::: Excerpted records :::

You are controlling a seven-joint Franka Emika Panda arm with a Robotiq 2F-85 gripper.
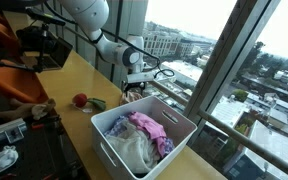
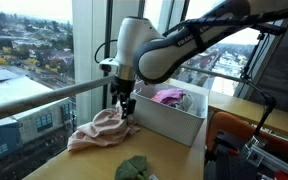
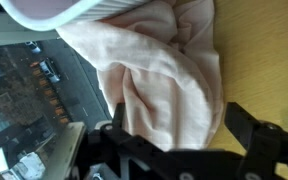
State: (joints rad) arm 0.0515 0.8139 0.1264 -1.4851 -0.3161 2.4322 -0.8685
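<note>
WINDOW-SIDE SORTING: A Franka arm's end effector [image 2: 127,107] hangs fingers-down over a pale pink cloth [image 2: 101,131] heaped on the wooden counter [image 2: 79,165] beside tall windows, as seen in an exterior view. The wrist view shows its 2 fingers [image 3: 115,128] spread wide apart with nothing clamped, the pink folds lying between and below them. Whether the tips touch the fabric cannot be told. The cloth sits on the counter just beside the end wall of a white bin [image 2: 174,125], on the window side. More garments lie in the bin, with a magenta piece [image 2: 169,97] on top. A crumpled green cloth [image 2: 134,168] lies on the counter near the pink one. In an exterior view, a red object [image 1: 80,100] rests on the counter, apart from the bin. City rooftops [image 2: 24,55] fill the glass behind.
</note>
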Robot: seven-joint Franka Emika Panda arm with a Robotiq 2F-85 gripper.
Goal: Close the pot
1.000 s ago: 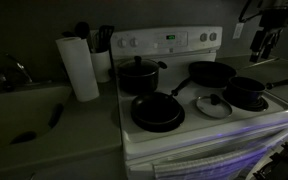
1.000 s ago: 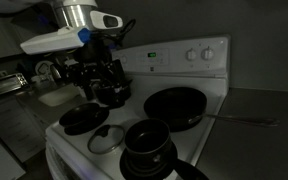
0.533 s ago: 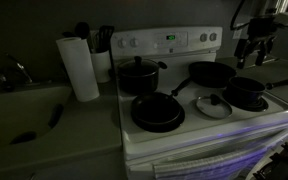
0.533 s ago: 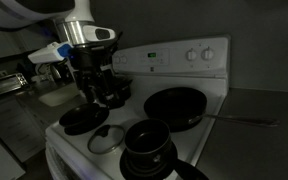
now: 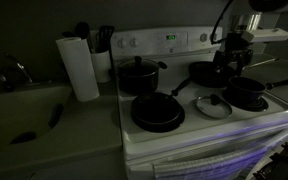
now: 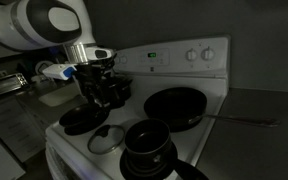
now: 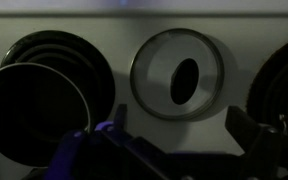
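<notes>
The pot [image 5: 246, 94] is a small black saucepan on the stove's front right burner, open, with its long handle pointing right; it also shows in an exterior view [image 6: 149, 140]. The round glass lid [image 5: 214, 104] with a black knob lies flat on the stove top beside it, seen in both exterior views [image 6: 107, 139] and from straight above in the wrist view [image 7: 177, 70]. My gripper [image 5: 235, 60] hangs above the lid, open and empty, in both exterior views [image 6: 96, 92]. Its two fingers [image 7: 182, 135] frame the lid's near edge.
A taller two-handled pot [image 5: 139, 75] stands at the back left. A wide frying pan [image 5: 157, 112] is at the front left and another [image 5: 212, 72] at the back right. A paper towel roll [image 5: 81, 68] stands left of the stove. Dark pans flank the lid in the wrist view.
My gripper has moved from the far upper right in over the stove and come lower, now hanging above the lid. The pots and lid have not moved.
</notes>
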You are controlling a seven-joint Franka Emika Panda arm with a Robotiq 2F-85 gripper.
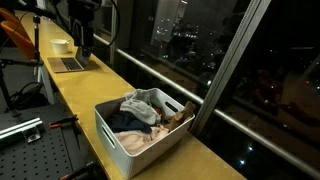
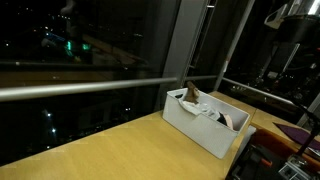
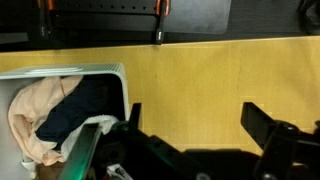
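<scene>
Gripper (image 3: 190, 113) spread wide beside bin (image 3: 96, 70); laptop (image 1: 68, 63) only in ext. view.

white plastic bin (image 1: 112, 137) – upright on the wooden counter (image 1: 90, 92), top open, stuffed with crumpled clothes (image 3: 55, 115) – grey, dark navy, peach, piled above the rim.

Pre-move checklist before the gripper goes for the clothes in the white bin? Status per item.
1. The gripper is open with nothing between its jaws: ok.
2. Gripper centred over the bin: not ok. It is over the bare counter, beside the bin.
3. Clothes are inside the bin, a peach cloth and a dark cloth: ok.
4. Bin sits flat on the counter in both exterior views: ok.
5. Gripper height above the counter: cannot tell.
</scene>
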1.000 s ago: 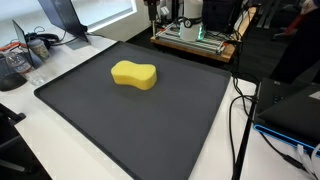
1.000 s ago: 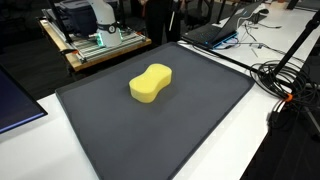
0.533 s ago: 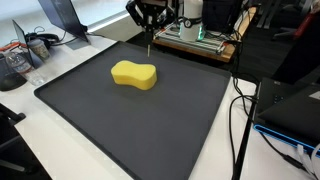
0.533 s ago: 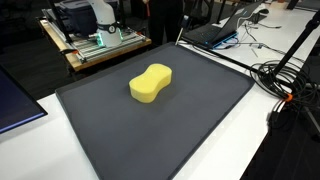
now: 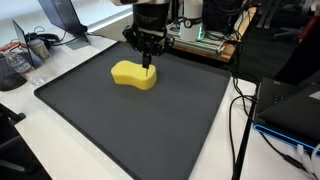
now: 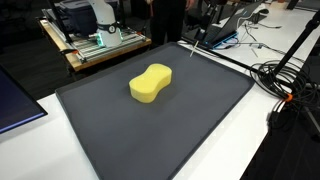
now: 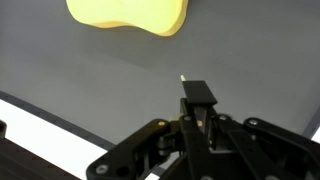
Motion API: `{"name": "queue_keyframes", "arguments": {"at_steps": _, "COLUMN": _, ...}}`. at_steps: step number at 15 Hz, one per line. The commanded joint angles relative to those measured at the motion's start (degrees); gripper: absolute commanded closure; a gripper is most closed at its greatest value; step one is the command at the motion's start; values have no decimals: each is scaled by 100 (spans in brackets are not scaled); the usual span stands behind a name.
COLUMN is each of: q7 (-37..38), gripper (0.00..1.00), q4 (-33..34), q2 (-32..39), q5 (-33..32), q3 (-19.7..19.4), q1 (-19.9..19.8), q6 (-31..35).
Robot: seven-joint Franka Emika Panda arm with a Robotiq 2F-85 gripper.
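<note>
A yellow, peanut-shaped sponge (image 5: pixel 134 74) (image 6: pixel 151 83) lies on a large dark grey mat (image 5: pixel 150 125) (image 6: pixel 170 135). My gripper (image 5: pixel 148 52) hangs above the mat at the sponge's far side, near the mat's back edge. Its fingers are shut on a thin pale stick (image 6: pixel 194 47) that points down at the mat. In the wrist view the gripper (image 7: pixel 198 96) fills the lower middle, the stick's tip (image 7: pixel 182 77) shows just beyond it, and the sponge (image 7: pixel 130 15) lies at the top edge, apart from the tip.
A wooden cart with equipment (image 5: pixel 195 38) (image 6: pixel 95 40) stands behind the mat. Black cables (image 5: pixel 240 110) (image 6: pixel 285 80) run along one side beside a laptop (image 6: pixel 215 33). Headphones and clutter (image 5: pixel 25 50) sit on the white table (image 5: pixel 60 150).
The gripper has come down from the top of the picture to just above the mat beside the sponge. It has stayed shut. The sponge has not moved.
</note>
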Motion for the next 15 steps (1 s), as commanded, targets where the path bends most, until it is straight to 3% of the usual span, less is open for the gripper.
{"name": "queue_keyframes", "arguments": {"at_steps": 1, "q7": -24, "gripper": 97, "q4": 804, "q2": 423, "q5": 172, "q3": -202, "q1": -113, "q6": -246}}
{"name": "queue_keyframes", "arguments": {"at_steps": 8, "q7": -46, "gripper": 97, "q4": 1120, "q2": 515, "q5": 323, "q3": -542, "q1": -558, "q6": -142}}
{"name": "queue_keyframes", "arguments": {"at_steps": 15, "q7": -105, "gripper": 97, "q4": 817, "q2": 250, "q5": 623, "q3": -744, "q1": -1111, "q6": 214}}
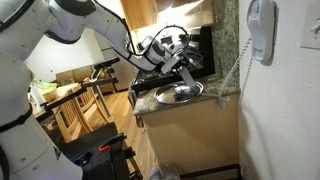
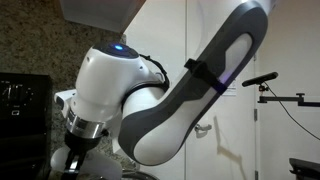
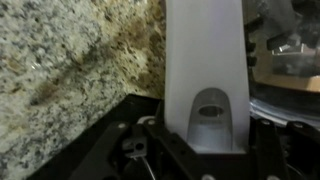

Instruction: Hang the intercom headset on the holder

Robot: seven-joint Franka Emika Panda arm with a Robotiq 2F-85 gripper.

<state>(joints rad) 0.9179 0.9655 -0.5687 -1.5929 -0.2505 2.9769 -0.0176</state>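
Hand (image 3: 205, 150) of the white robot arm (image 1: 75, 20), clamped on the slim white plastic intercom headset (image 3: 205, 55). In the wrist view the headset runs lengthwise up the middle of the frame. Its lower end, marked by a rounded recess, sits between the dark fingers (image 3: 150, 150), which press it from either side. Speckled granite lies alongside it. In an exterior view the hand (image 1: 172, 50) hangs above the speckled granite surface (image 1: 215, 98), over a round steel bowl (image 1: 178, 92) that rests there; at this size the headset itself cannot be made out. The rounded light-grey plastic holder (image 1: 262, 28) is fixed high on the white wall (image 1: 285, 110), well apart from the hand and bare of the headset. A white coiled cord (image 1: 237, 62) drops from beneath the holder toward the edge of the surface, and its far end cannot be traced. A flat white rectangular switch plate (image 1: 312, 35) sits on the wall just beside the holder. In an exterior view the arm's (image 2: 190, 90) bulky white and grey links fill most of the frame, hiding headset and holder.
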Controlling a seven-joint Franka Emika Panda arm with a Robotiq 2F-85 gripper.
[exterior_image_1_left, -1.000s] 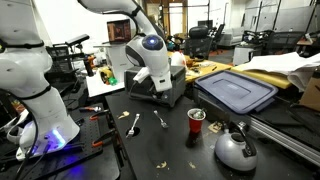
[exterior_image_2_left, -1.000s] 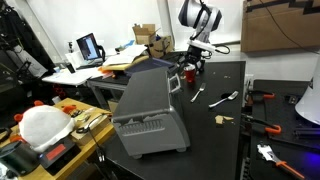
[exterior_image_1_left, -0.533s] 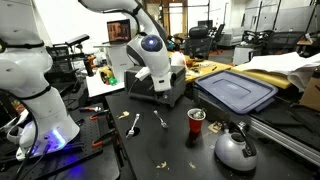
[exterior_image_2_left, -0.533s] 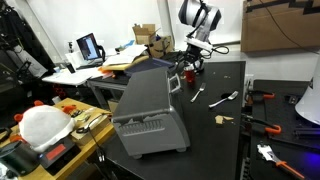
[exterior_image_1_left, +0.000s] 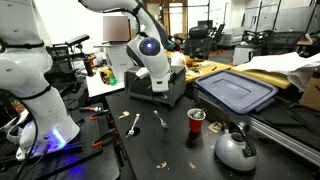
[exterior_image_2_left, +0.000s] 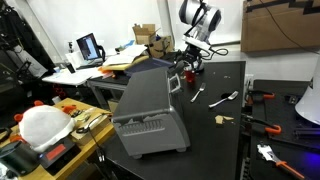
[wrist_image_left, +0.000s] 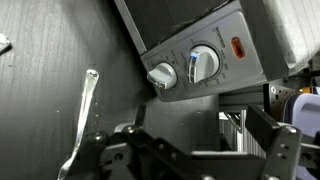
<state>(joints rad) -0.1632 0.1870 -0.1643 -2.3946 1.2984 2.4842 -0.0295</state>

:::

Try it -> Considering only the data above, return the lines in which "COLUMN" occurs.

Reply ->
Motion API: `{"name": "queue_keyframes", "arguments": {"at_steps": _, "COLUMN": _, ...}}`. at_steps: step number at 15 Hz, one per line. The commanded joint angles relative to those measured at the motion's start (degrees); gripper: absolute commanded closure; a gripper is most closed at its greatest value; step one is the command at the motion's start; values have no decimals: each is scaled by 100 (spans in brackets are not scaled); the usual span stands behind a name.
COLUMN is each of: q7 (-37..38), gripper (0.00..1.00), q4 (-33..34), q2 (-32..39), q5 (-33..32), q3 (-19.7..19.4), q1 (-19.9..19.8), q6 (-31..35).

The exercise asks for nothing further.